Exercise brief
Text only, exactly as given: reproduce the entries below without their pictures.
==== Input data ====
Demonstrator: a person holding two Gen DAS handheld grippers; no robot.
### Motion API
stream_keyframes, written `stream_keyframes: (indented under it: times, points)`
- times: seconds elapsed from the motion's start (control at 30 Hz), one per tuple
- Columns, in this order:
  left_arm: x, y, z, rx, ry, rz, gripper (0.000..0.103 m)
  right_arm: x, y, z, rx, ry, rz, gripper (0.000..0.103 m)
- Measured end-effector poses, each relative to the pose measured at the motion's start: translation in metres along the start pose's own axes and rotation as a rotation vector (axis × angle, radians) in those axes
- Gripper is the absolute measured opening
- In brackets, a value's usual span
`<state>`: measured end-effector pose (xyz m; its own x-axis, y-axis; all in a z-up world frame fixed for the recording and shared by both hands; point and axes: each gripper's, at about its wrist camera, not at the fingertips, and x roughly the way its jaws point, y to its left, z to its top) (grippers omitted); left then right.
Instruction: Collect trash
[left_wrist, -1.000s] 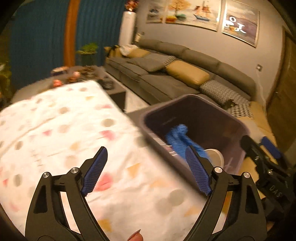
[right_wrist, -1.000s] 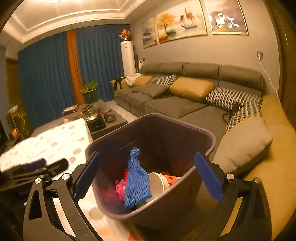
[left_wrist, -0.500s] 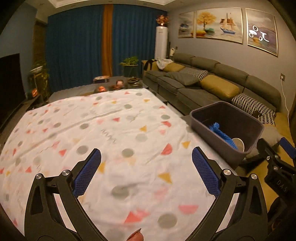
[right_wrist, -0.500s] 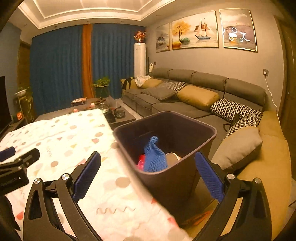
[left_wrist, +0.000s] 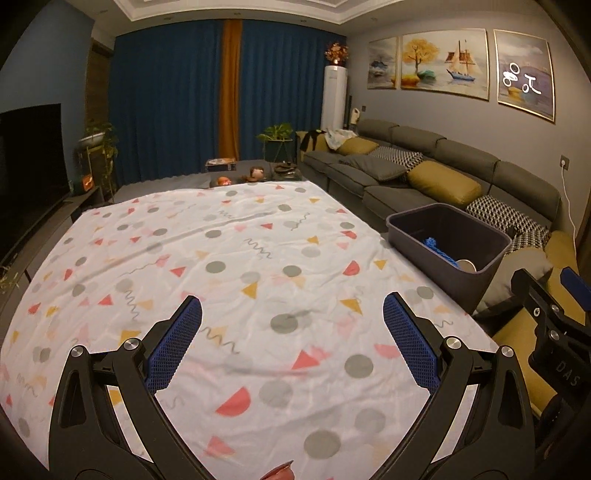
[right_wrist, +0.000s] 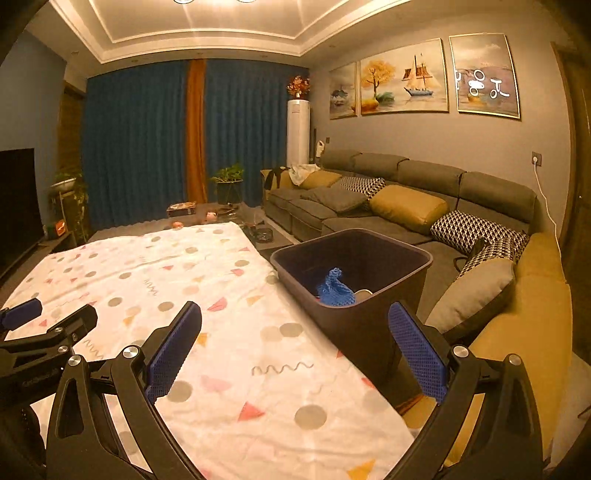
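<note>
The dark bin (right_wrist: 354, 295) sits upright, mouth up, blue netting (right_wrist: 334, 290) inside, farther off than before, while both the left gripper (left_wrist: 291, 343) and right gripper (right_wrist: 295, 350) gape empty, the left's jaws having just widened.

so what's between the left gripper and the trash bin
Only bare patterned tablecloth lies between the open left gripper and the dark trash bin; no loose trash shows there in the left wrist view.

The bin (left_wrist: 448, 243) stands at the right edge of the cloth (left_wrist: 229, 280), with a net (right_wrist: 334, 288) and a cup (left_wrist: 466, 265) inside it. The sofa (left_wrist: 424, 173) runs behind and right of the bin. A plant (left_wrist: 277, 136) stands beyond the cloth's far edge.
</note>
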<state>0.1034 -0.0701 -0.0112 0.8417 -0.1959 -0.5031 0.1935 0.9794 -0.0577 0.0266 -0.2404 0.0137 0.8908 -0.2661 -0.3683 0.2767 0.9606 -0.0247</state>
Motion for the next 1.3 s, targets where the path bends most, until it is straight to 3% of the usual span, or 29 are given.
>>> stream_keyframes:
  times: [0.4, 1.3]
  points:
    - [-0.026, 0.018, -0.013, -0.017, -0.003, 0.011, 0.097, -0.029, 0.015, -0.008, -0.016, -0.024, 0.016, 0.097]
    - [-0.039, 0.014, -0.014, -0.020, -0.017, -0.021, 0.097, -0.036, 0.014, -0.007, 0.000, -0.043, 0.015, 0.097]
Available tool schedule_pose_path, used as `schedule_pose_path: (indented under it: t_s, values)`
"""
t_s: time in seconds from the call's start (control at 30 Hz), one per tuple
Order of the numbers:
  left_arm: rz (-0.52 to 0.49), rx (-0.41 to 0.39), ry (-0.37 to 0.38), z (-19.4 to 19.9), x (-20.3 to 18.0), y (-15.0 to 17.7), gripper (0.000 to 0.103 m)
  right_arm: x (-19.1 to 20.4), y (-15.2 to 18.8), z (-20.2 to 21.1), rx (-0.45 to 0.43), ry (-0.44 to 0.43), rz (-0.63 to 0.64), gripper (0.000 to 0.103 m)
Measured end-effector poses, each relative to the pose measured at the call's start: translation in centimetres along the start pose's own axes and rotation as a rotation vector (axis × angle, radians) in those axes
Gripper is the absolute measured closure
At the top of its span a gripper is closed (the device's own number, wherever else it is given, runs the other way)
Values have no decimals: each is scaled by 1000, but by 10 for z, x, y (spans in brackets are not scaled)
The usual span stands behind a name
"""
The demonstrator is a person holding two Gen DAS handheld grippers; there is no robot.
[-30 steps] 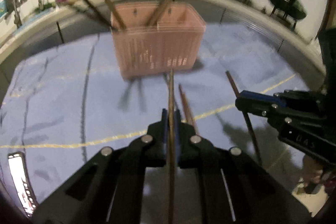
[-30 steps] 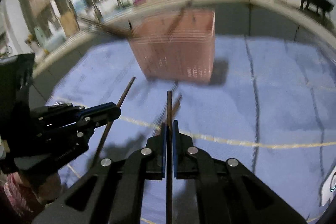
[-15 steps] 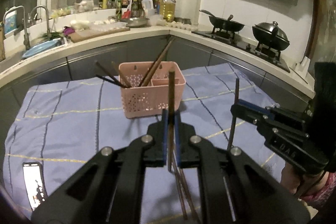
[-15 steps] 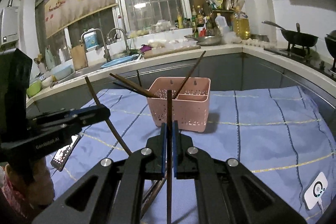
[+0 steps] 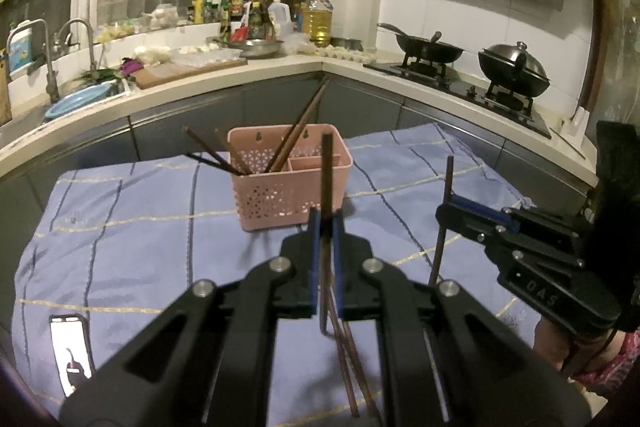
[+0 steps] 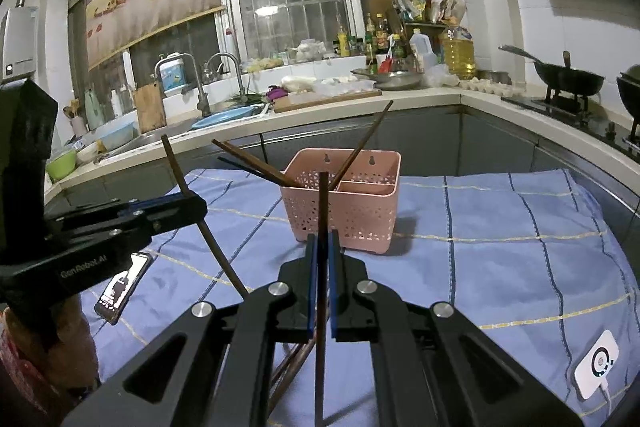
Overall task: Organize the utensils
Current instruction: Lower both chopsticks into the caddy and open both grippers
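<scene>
On the blue checked cloth [image 6: 500, 227] stands the pink basket [image 6: 348, 211], several chopsticks already leaning inside its larger compartment, a phone [image 5: 70, 351] off to one side. Left gripper [image 5: 325, 227] is clamped tight on one dark chopstick [image 5: 326, 179], held upright in the air short of the basket. Right gripper [image 6: 321, 247] is likewise pinched on its own chopstick [image 6: 322, 203]. Two or three loose chopsticks [image 5: 348, 359] lie on the cloth below, count unclear.

Risks: thin pinch, so a stick could pivot or slip during carry; the two upright sticks may clash near the basket; lowering in could snag leaning sticks or tip the light basket.
</scene>
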State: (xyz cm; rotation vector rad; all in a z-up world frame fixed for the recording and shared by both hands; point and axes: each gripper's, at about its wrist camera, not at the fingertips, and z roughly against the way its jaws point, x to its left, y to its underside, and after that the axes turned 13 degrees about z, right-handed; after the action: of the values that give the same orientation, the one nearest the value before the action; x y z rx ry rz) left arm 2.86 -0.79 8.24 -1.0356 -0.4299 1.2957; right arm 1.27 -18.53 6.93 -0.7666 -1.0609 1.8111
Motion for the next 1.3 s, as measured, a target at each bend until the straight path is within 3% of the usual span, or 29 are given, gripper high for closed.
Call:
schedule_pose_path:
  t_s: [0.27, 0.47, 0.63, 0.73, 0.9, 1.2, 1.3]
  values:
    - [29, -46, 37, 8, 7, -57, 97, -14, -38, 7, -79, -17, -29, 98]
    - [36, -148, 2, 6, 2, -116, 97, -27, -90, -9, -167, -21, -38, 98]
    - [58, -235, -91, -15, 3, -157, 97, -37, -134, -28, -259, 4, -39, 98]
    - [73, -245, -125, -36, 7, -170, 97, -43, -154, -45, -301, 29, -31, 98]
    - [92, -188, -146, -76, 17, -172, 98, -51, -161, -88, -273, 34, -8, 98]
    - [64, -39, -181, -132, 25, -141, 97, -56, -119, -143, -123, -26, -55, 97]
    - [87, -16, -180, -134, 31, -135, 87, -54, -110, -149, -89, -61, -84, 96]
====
Task solution
Demonstrator: a person holding two Gen DAS handheld grippers; no robot.
### Motion API
stream_keyframes, written `stream_keyframes: (indented under it: times, points)`
- times: seconds elapsed from the motion's start (control at 30 Hz), one per tuple
- Columns, in this order:
  left_arm: x, y, z, rx, ry, rz, gripper (0.000..0.103 m)
  right_arm: x, y, z, rx, ry, rz, gripper (0.000..0.103 m)
- Measured end-effector poses, each relative to the pose measured at the motion's start: translation in metres along the start pose's own axes and rotation as a rotation vector (axis × angle, radians) in those axes
- Gripper is the absolute measured opening
- In brackets, a value's usual span
`<state>`: measured end-effector pose (xyz m; its own x-axis, y-axis; all in a z-up world frame fixed for the recording and shared by both hands; point and axes: each gripper's, at about its wrist camera, not at the fingertips, and x roughly the way its jaws point, y to its left, z to its top) (grippers omitted); left then right.
Instruction: Collect trash
[left_wrist, -1.000s] 
[right_wrist, -1.000s] 
[left_wrist, -0.500s] 
[right_wrist, -0.500s] 
[left_wrist, +0.000s] 
[right_wrist, +0.000s] 
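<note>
The dark bin (right_wrist: 354, 295) sits upright, mouth up, blue netting (right_wrist: 334, 290) inside, farther off than before, while both the left gripper (left_wrist: 291, 343) and right gripper (right_wrist: 295, 350) gape empty, the left's jaws having just widened.

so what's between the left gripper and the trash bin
Only bare patterned tablecloth lies between the open left gripper and the dark trash bin; no loose trash shows there in the left wrist view.

The bin (left_wrist: 448, 243) stands at the right edge of the cloth (left_wrist: 229, 280), with a net (right_wrist: 334, 288) and a cup (left_wrist: 466, 265) inside it. The sofa (left_wrist: 424, 173) runs behind and right of the bin. A plant (left_wrist: 277, 136) stands beyond the cloth's far edge.
</note>
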<state>0.1034 -0.0701 -0.0112 0.8417 -0.1959 -0.5031 0.1935 0.9794 -0.0577 0.0266 -0.2404 0.0137 0.8908 -0.2661 -0.3683 0.2767 0.9606 -0.0247</state>
Motion for the next 1.3 s, targets where the path bends most, until it is straight to 3% of the usual span, or 29 are given.
>>> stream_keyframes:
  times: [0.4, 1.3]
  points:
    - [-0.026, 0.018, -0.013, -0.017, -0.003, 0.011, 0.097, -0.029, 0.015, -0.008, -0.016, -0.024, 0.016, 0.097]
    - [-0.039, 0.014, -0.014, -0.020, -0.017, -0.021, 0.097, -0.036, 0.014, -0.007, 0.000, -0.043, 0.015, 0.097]
Available tool schedule_pose_path, used as `schedule_pose_path: (indented under it: t_s, values)`
"""
t_s: time in seconds from the call's start (control at 30 Hz), one per tuple
Order of the numbers:
  left_arm: rz (-0.52 to 0.49), rx (-0.41 to 0.39), ry (-0.37 to 0.38), z (-19.4 to 19.9), x (-20.3 to 18.0), y (-15.0 to 17.7), gripper (0.000 to 0.103 m)
  right_arm: x (-19.1 to 20.4), y (-15.2 to 18.8), z (-20.2 to 21.1), rx (-0.45 to 0.43), ry (-0.44 to 0.43), rz (-0.63 to 0.64), gripper (0.000 to 0.103 m)
Measured end-effector poses, each relative to the pose measured at the call's start: translation in centimetres along the start pose's own axes and rotation as a rotation vector (axis × angle, radians) in those axes
Gripper is the absolute measured closure
At the top of its span a gripper is closed (the device's own number, wherever else it is given, runs the other way)
Values have no decimals: each is scaled by 1000, but by 10 for z, x, y (spans in brackets are not scaled)
The usual span stands behind a name
"""
The demonstrator is a person holding two Gen DAS handheld grippers; there is no robot.
[-30 steps] 
[-30 steps] 
[-15 steps] 
[-15 steps] 
[+0 steps] 
[+0 steps] 
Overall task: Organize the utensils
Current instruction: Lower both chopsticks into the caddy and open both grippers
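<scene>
On the blue checked cloth [image 6: 500, 227] stands the pink basket [image 6: 348, 211], several chopsticks already leaning inside its larger compartment, a phone [image 5: 70, 351] off to one side. Left gripper [image 5: 325, 227] is clamped tight on one dark chopstick [image 5: 326, 179], held upright in the air short of the basket. Right gripper [image 6: 321, 247] is likewise pinched on its own chopstick [image 6: 322, 203]. Two or three loose chopsticks [image 5: 348, 359] lie on the cloth below, count unclear.

Risks: thin pinch, so a stick could pivot or slip during carry; the two upright sticks may clash near the basket; lowering in could snag leaning sticks or tip the light basket.
</scene>
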State: (xyz cm; rotation vector rad; all in a z-up world frame fixed for the recording and shared by both hands; point and axes: each gripper's, at about its wrist camera, not at the fingertips, and z roughly against the way its jaws point, x to its left, y to its underside, and after that the axes turned 13 degrees about z, right-handed; after the action: of the values that give the same orientation, the one nearest the value before the action; x y z rx ry rz) left arm 2.86 -0.79 8.24 -1.0356 -0.4299 1.2957; right arm 1.27 -18.53 6.93 -0.7666 -1.0609 1.8111
Motion for the next 1.3 s, as measured, a target at each bend until the straight path is within 3% of the usual span, or 29 are given, gripper high for closed.
Call:
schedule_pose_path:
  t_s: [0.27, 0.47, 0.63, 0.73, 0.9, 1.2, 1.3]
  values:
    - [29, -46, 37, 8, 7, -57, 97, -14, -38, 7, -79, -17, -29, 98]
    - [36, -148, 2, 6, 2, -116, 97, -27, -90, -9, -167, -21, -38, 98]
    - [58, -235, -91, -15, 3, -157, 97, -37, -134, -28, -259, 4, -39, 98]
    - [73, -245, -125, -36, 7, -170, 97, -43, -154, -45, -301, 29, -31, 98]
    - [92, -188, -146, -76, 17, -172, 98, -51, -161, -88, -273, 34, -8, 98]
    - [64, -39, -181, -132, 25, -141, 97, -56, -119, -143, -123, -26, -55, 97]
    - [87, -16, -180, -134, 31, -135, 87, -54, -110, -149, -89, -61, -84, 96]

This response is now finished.